The method of machine-learning according to the present disclosure comprises providing (S110) a first predictive model. The first predictive model may be trained, i.e., learnt, on at least one dataset according to any known machine-learning or may be a data-free method such as rule-based models. For that, each data piece of the dataset comprising an image in relation to one or more respective ground truth values or labels forms a respective potential training sample. In examples, the first predictive model may comprise an ensemble of models each trained on one or more datasets. The training samples represent the diversity of the situations where the predictive model is to be used after being learnt. Any dataset referred herein (e.g., before or after restriction) may comprise a number of (e.g., potential) training samples higher than 1000, 10000, or 100000. In examples, the dataset may comprise a respective metadata for each of the images of the dataset definition. The first predictive model is configured to provide at least one first prediction task.
The method further comprises providing (S120) a second predictive model having been configured to provide a second prediction task. The second predictive model comprises one or more parameters. The one or more parameters define the relationship between the input and the output of the model. The value for the one or more model parameters may be obtained during an adaptation. The term “adaptation” may encompass—and hereinafter be equivalently referred to as—training and/or pre-training. The pre-training may be a training before performing a main training (i.e., adaptation) of the predictive model.
The second prediction task is derivable from the first prediction task. By being “derivable” it is meant that the second prediction task may be related to the first prediction task. In examples, the second prediction task is a subset of the first prediction subtasks, thereby the relation between the first prediction task and the second prediction task is that the latter is a subset of the former. In particular examples, the second prediction task may be one of the prediction subtasks of the first prediction task.
The second predictive model may be (pre-)trained on at least one dataset to any known machine-learning method. Each data piece of the dataset comprising an image in relation to one or more respective ground truth values or labels forms a respective potential training sample. The dataset on which the second predictive model is (pre-)trained may be the same as or a restriction of the dataset on which the first predictive model is trained.
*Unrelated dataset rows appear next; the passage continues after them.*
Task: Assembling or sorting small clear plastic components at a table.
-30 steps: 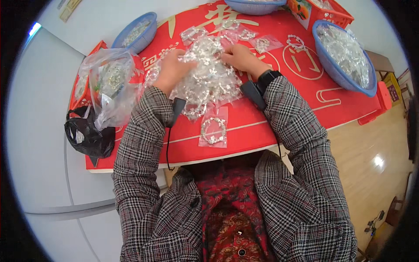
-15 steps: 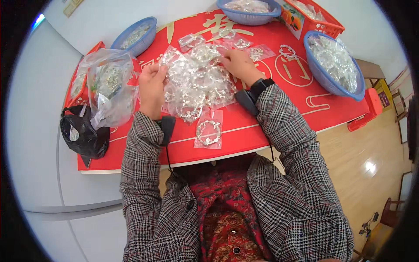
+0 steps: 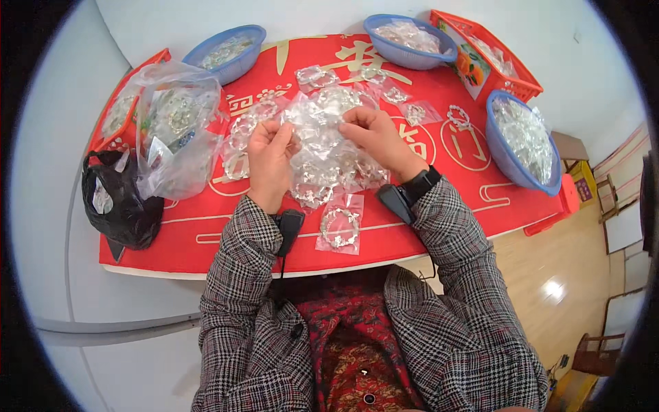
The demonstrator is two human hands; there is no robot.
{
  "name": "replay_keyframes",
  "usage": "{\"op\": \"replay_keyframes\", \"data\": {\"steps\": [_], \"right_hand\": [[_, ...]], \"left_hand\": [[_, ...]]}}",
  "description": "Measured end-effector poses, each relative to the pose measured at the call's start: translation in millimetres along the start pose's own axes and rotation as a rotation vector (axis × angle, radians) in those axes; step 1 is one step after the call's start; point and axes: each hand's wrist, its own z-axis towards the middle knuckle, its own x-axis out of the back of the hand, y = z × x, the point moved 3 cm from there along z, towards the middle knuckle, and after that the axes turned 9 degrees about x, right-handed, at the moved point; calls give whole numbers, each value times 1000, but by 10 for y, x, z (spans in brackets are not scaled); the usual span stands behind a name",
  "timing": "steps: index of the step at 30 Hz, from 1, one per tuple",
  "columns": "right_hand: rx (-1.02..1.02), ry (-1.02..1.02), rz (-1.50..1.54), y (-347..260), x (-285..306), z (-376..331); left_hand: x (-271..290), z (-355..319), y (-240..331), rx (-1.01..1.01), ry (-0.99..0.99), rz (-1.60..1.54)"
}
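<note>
A clear packet (image 3: pixel 317 127) is up between the person's two hands, above the heap of bagged bracelets (image 3: pixel 322 180) in front of me. The left hand (image 3: pixel 270 152) has a narrow grip, thumb and finger pinching one edge; the right hand (image 3: pixel 379 137) pinches the opposite side just as closely. Nearer the person, one bagged bracelet (image 3: pixel 340 225) lies apart on the red surface (image 3: pixel 171 244). Over on the left sit a clear bag (image 3: pixel 185 161) and a black bag (image 3: pixel 127 213); to the right stands a filled blue basket (image 3: pixel 509 161).
</note>
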Motion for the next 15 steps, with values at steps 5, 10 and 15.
{"op": "replay_keyframes", "data": {"steps": [5, 10, 15], "right_hand": [[17, 57, 176, 27, 24, -5], [42, 128, 330, 27, -6, -1], [47, 97, 317, -23, -145, -69]], "left_hand": [[103, 19, 31, -36, 83, 245], [37, -31, 155, -355, 119, 689], [-83, -121, 93, 57, -185, 396]]}}
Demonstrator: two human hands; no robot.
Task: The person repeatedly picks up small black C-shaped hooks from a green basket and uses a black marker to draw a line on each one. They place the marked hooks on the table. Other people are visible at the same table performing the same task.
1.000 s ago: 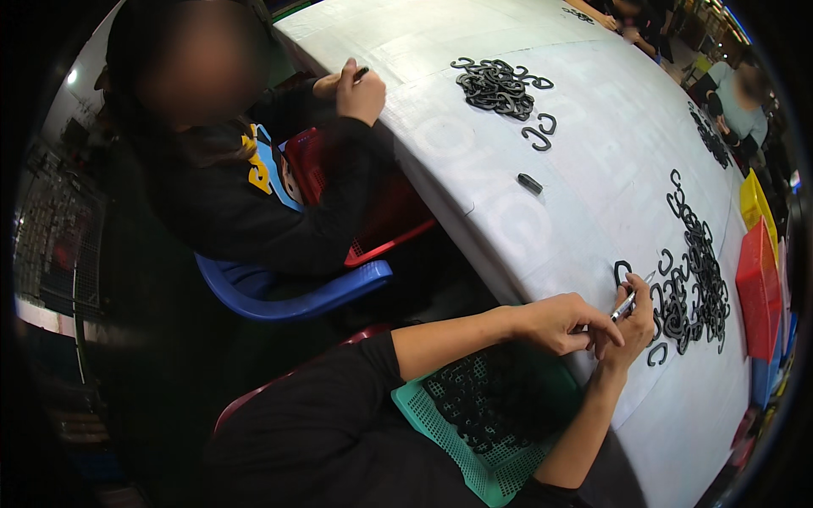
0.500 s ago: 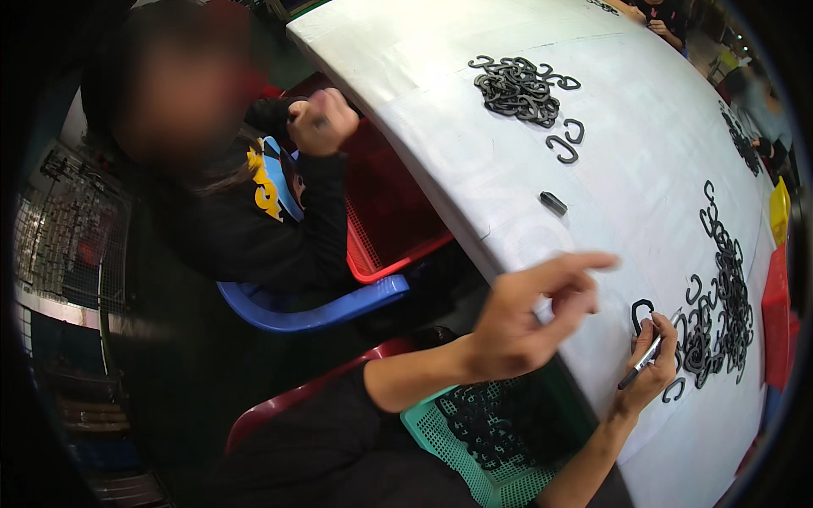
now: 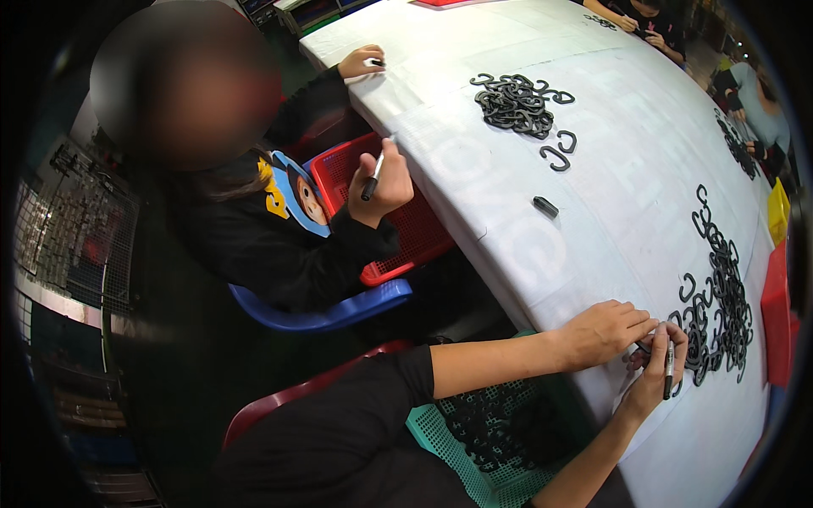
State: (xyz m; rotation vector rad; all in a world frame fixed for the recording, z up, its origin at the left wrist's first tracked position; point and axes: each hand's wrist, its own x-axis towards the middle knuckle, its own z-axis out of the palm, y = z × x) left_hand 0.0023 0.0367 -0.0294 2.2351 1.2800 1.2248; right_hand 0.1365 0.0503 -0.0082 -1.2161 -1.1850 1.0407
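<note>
My left hand (image 3: 597, 334) reaches in over the table edge, its fingers bent together against a black C-shaped hook (image 3: 643, 346) that is mostly hidden between my hands. My right hand (image 3: 654, 372) meets it from the front, with a grey-and-black marker (image 3: 669, 371) gripped in the fingers, its dark end pointing down toward me. Right beside that hand lies a long heap of similar black hooks (image 3: 724, 288). Below my left forearm a green perforated basket (image 3: 449, 440) holds many small black pieces.
A person at my left sits in a blue chair (image 3: 339, 309), marker in hand, by a red basket (image 3: 398, 254). On the white table (image 3: 474, 186) lie another hook pile (image 3: 517, 106) and a small black object (image 3: 545, 207). Red and yellow bins line the right; others work at the far side.
My left hand has come down and right from mid-air to the hook at my right hand. The marker has turned more upright. The neighbour's raised hand has lowered, showing a marker.
</note>
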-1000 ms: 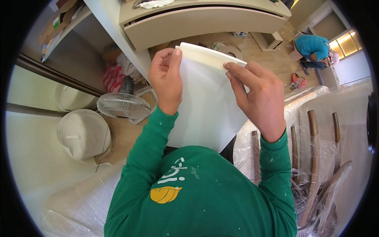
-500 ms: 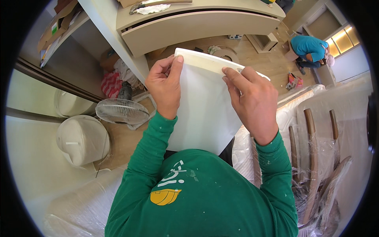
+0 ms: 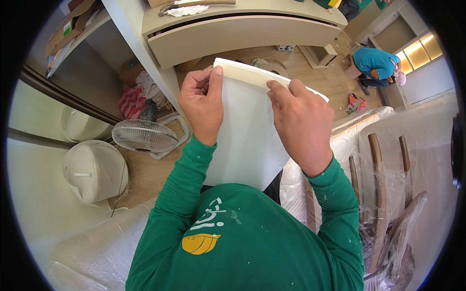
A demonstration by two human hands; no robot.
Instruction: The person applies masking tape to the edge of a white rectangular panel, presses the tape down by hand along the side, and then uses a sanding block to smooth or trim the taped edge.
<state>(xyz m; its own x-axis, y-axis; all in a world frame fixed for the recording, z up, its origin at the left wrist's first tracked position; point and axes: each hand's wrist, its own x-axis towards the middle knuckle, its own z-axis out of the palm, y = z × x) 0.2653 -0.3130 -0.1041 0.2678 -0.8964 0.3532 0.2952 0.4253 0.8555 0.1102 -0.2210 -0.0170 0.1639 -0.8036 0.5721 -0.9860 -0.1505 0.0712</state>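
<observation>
I count one white panel (image 3: 247, 140) held upright before my chest, pinched at its top edge by my two hands, left hand (image 3: 201, 104) and right hand (image 3: 298, 123) (fingers curled), one fan (image 3: 144, 136) beyond.

Your green sleeves and chest covered the lower edge of the white panel (image 3: 247, 131), and your left hand (image 3: 201, 104) and right hand (image 3: 296, 123) hid its upper corners. The person in the teal top (image 3: 374, 62) was bent over, too small to make out. The wrapped chairs (image 3: 383, 194) ran off the right rim.
</observation>
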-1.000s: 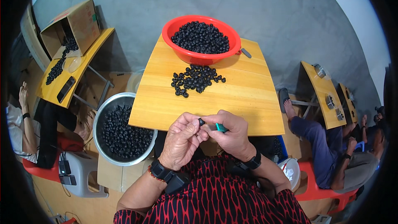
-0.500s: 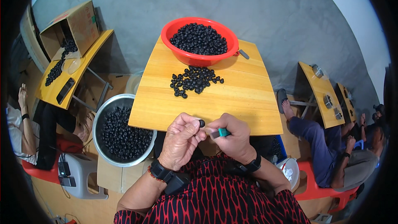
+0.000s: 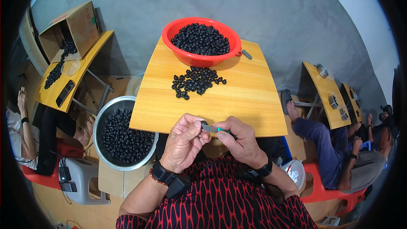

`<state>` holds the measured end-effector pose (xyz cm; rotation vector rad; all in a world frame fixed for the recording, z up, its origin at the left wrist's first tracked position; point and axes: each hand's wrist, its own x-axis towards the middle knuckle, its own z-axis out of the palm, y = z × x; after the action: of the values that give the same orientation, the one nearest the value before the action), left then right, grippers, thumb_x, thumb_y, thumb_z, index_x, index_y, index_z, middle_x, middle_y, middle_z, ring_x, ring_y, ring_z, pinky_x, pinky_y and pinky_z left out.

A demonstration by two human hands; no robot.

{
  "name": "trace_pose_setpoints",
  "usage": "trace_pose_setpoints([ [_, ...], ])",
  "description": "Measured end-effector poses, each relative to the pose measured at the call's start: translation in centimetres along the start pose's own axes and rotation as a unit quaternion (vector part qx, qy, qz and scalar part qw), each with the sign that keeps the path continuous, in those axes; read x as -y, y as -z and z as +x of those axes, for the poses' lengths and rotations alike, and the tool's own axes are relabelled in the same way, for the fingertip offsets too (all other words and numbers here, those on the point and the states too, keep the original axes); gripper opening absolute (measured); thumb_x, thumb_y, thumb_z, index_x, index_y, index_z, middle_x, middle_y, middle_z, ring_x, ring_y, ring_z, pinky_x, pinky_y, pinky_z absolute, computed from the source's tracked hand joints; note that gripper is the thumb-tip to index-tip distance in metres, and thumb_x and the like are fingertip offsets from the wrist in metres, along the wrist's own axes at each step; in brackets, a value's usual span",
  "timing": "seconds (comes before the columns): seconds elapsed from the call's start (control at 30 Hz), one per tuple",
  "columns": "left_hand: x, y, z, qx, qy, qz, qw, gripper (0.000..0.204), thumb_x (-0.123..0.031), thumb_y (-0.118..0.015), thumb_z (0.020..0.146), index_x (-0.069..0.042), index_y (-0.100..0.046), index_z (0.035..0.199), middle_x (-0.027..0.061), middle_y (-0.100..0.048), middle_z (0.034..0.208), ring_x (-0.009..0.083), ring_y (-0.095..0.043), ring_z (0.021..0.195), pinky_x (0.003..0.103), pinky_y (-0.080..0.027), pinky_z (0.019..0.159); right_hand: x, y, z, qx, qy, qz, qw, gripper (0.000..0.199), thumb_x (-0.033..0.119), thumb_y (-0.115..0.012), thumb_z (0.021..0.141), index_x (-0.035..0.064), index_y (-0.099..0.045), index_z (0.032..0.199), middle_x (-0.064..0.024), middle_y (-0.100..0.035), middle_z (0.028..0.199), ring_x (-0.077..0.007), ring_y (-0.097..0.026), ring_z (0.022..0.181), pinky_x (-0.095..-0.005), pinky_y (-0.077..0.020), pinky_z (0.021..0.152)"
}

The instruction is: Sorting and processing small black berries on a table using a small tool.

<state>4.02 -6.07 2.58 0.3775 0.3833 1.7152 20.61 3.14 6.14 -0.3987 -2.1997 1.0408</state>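
pinching small black bead (image 3: 204, 123) in left hand (image 3: 183, 142); right hand (image 3: 240, 140) clenched on teal-handled blade (image 3: 215, 129); open brown carton (image 3: 70, 29) far left.

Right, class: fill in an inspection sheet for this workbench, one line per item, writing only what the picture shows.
Surface: wooden table, mostly bare.
Job's things: small knife with teal handle; one dark round piece at its blade; loose pile; red bowl heaped full.
Clutter: metal basin of dark pieces at left.
Hands: left hand pinches the piece; right hand grips the knife.
Cables: nothing seen.
Surroundings: other tables, seated people, cardboard box.
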Motion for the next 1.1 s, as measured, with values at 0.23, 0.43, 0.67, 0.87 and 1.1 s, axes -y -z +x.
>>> trace_pose_setpoints([
  [0.23,0.0,0.3,-0.1,0.013,-0.005,0.003,1.0,0.013,-0.01,-0.064,0.095,-0.005,-0.059,0.105,0.0074,-0.065,0.091,0.0168,-0.062,0.079,0.035,-0.05,0.081,0.3,-0.3,0.2,0.005,0.008,-0.03,1.0,0.019,0.008,-0.064,0.093,0.0009,-0.066,0.111,-0.0095,-0.056,0.079,-0.0201,-0.055,0.069,-0.0303,-0.0452,0.063],
  [0.43,0.0,0.2,-0.1,0.015,-0.004,0.005,1.0,0.013,-0.01,-0.063,0.095,-0.005,-0.059,0.105,0.008,-0.065,0.091,0.0166,-0.061,0.08,0.035,-0.05,0.081,0.2,-0.3,0.2,0.003,0.004,-0.039,0.999,0.019,0.007,-0.064,0.092,0.0009,-0.065,0.111,-0.0096,-0.055,0.078,-0.0211,-0.054,0.068,-0.031,-0.0449,0.062],
  [0.67,0.1,0.4,0.0,0.017,-0.009,0.018,1.0,0.011,-0.01,-0.063,0.096,-0.005,-0.059,0.104,0.0079,-0.066,0.092,0.0163,-0.063,0.08,0.035,-0.051,0.081,0.3,-0.2,0.3,0.002,0.012,-0.041,0.999,0.019,0.007,-0.064,0.092,0.0011,-0.065,0.111,-0.0099,-0.055,0.078,-0.022,-0.055,0.069,-0.0317,-0.0454,0.063],
  [0.87,-0.3,0.7,0.1,0.028,-0.015,0.051,0.998,0.011,-0.011,-0.064,0.096,-0.005,-0.059,0.104,0.0077,-0.065,0.091,0.0163,-0.063,0.08,0.035,-0.051,0.079,0.4,-0.1,0.3,0.018,0.014,-0.036,0.999,0.02,0.007,-0.064,0.092,0.0005,-0.065,0.111,-0.0101,-0.055,0.079,-0.0215,-0.056,0.07,-0.0313,-0.0457,0.063],
  [1.1,-0.5,-0.4,0.0,0.051,-0.001,0.026,0.998,0.011,-0.013,-0.065,0.095,-0.005,-0.061,0.101,0.0075,-0.062,0.09,0.0163,-0.057,0.075,0.032,-0.047,0.073,-2.9,1.5,0.0,-0.125,-0.119,0.033,0.984,0.019,0.01,-0.061,0.098,-0.0037,-0.064,0.11,-0.0046,-0.061,0.084,-0.0088,-0.053,0.077,-0.0246,-0.0453,0.069],
])
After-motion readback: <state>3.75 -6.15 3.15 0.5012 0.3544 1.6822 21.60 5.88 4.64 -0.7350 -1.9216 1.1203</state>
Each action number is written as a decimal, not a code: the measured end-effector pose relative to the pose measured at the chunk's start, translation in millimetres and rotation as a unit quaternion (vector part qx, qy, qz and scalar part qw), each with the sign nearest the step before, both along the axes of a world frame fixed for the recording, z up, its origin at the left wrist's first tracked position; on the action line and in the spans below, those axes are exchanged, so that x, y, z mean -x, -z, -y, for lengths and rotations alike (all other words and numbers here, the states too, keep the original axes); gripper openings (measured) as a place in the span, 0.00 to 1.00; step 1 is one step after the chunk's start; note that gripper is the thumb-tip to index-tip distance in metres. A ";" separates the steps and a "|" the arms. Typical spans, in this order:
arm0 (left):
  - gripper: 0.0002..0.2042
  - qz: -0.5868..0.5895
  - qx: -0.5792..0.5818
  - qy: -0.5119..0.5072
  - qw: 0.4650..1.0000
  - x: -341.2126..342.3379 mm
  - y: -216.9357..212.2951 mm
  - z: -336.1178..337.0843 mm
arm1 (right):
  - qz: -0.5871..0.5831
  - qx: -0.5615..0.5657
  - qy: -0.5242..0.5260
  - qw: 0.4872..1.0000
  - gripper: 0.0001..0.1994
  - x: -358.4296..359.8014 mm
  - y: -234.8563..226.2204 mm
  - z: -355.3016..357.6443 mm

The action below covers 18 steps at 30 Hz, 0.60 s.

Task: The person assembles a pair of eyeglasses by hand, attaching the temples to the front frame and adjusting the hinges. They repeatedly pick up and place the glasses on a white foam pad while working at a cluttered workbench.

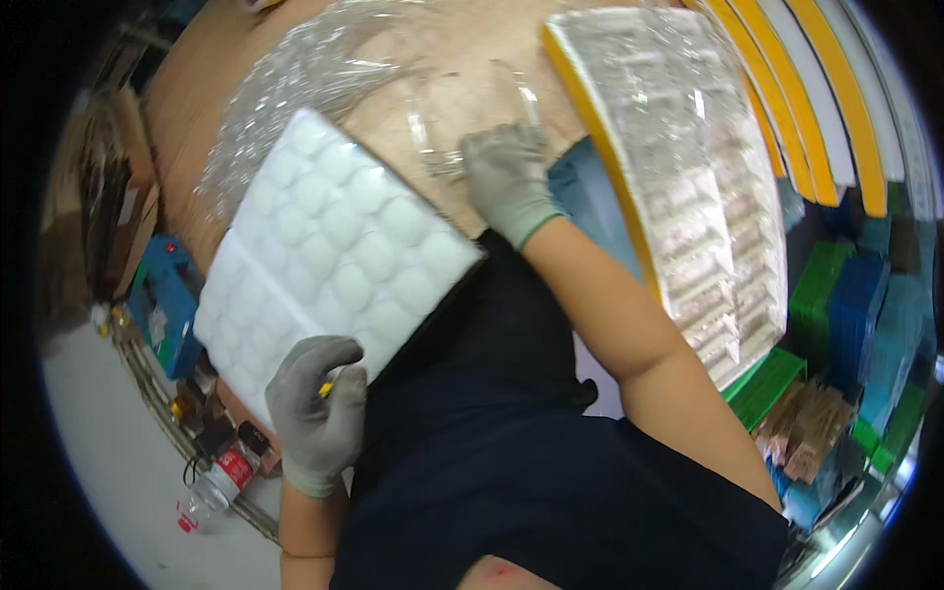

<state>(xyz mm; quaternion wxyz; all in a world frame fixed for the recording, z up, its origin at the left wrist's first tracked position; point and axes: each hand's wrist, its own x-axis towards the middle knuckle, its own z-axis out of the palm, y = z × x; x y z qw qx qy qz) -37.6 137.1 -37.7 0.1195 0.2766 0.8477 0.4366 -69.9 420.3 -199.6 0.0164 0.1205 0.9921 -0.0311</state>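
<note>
My left hand (320, 413), in a grey glove, is curled at the near edge of a white panel (344, 236) covered in rounded bumps. A small yellow thing (326, 389) shows between its thumb and fingers; the rest of it is hidden. My right hand (506, 182), gloved too, is closed in a fist beyond the panel's right corner. A clear plastic piece (442, 162) shows on both sides of its knuckles. How the fingers grip it is hidden. The bumpy panel lies tilted on the brown tabletop, its near right edge against my dark clothing.
Crumpled clear plastic wrap (295, 88) lies beyond the panel. To the right, a yellow-edged ribbed panel (688, 187) is partly under clear film, with several yellow-and-white strips (816, 98) behind. A blue box (165, 305) and a plastic bottle (218, 487) are at left. Green bins (818, 290) stand at right.
</note>
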 end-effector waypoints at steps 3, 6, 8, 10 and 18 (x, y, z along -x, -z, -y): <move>0.05 0.031 -0.001 0.002 1.000 -11.8 1.2 -22.2 | -0.090 0.047 -0.040 0.994 0.09 -32.7 -6.0 -15.1; 0.05 0.037 0.008 0.055 0.998 -14.4 1.8 -46.8 | -0.225 0.069 -0.066 0.970 0.09 -87.3 -41.6 -45.9; 0.05 0.051 0.020 0.060 0.997 -19.7 -0.1 -64.6 | -0.315 0.084 -0.063 0.943 0.16 -135.4 -46.8 -94.3; 0.05 0.079 0.032 0.058 0.995 -30.6 -0.1 -75.2 | -0.407 0.010 -0.079 0.910 0.25 -179.9 -43.6 -171.8; 0.10 0.296 0.014 0.026 0.955 -60.9 -16.4 -117.4 | -0.176 -0.113 0.017 0.978 0.17 -238.8 2.3 -341.7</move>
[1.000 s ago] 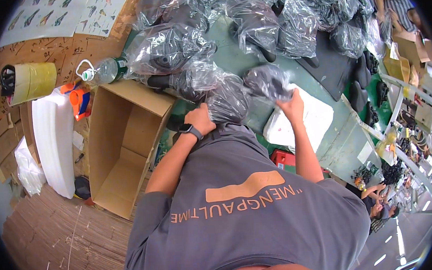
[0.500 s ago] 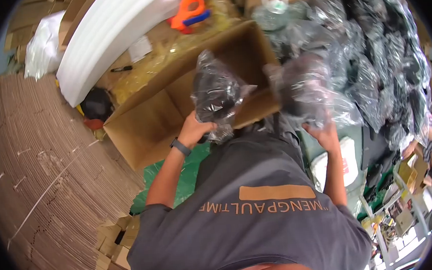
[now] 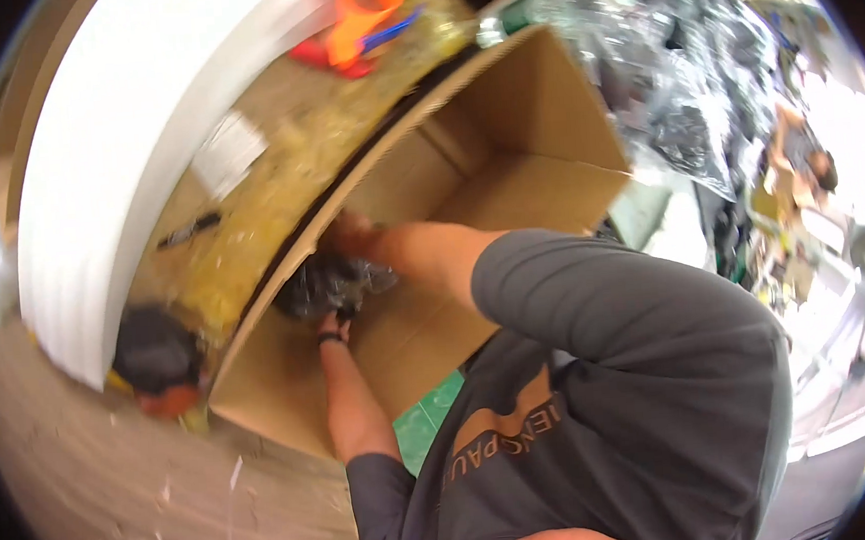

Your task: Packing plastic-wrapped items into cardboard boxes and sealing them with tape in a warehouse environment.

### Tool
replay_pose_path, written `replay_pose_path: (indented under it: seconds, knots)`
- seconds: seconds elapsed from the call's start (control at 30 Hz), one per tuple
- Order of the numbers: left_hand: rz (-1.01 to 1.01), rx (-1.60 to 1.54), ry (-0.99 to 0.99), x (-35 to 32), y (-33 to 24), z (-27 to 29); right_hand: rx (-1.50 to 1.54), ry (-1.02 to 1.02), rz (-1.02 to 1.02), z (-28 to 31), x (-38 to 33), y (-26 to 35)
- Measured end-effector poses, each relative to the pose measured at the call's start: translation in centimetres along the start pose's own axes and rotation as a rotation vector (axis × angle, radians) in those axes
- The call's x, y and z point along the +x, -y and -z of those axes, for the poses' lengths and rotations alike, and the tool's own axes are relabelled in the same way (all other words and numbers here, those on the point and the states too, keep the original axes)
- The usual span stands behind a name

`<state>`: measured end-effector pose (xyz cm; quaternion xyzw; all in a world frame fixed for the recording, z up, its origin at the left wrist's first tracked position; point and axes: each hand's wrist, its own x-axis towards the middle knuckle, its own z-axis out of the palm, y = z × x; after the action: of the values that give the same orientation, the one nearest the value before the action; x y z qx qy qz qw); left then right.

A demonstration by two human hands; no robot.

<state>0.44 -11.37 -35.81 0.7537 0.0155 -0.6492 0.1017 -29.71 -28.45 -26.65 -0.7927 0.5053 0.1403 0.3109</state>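
Blown-out glare at right, shadowed carton (image 3: 537, 187) interior, glinting plastic bags (image 3: 678, 127), motion blur, fisheye bending, 4 dark corners

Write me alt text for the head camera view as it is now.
A person's left hand and right hand reach into an open cardboard box, at dark goods in clear plastic. A long white piece shows at left, an orange object at the top, and more plastic-wrapped items at upper right.
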Motion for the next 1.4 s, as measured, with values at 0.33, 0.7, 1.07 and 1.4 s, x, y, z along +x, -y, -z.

In examples, the first predictive model may comprise one or more models each being any of predictive models known from the field of machine-learning. In particularly efficient examples, any of the first predictive model(s) and the second predictive model may be a neural network, a deep neural network, or in particular a convolutional neural network (CNN) or any combination thereof.
In examples, the first predictive model is a generic model. The term “generic” denotes that the first predictive model is trained based on at least a generic dataset, i.e., a dataset with a significant diversity in the training dataset compared to the situations where the second predictive model is to be used (i.e., performs prediction) after being adapted (or equivalently trained).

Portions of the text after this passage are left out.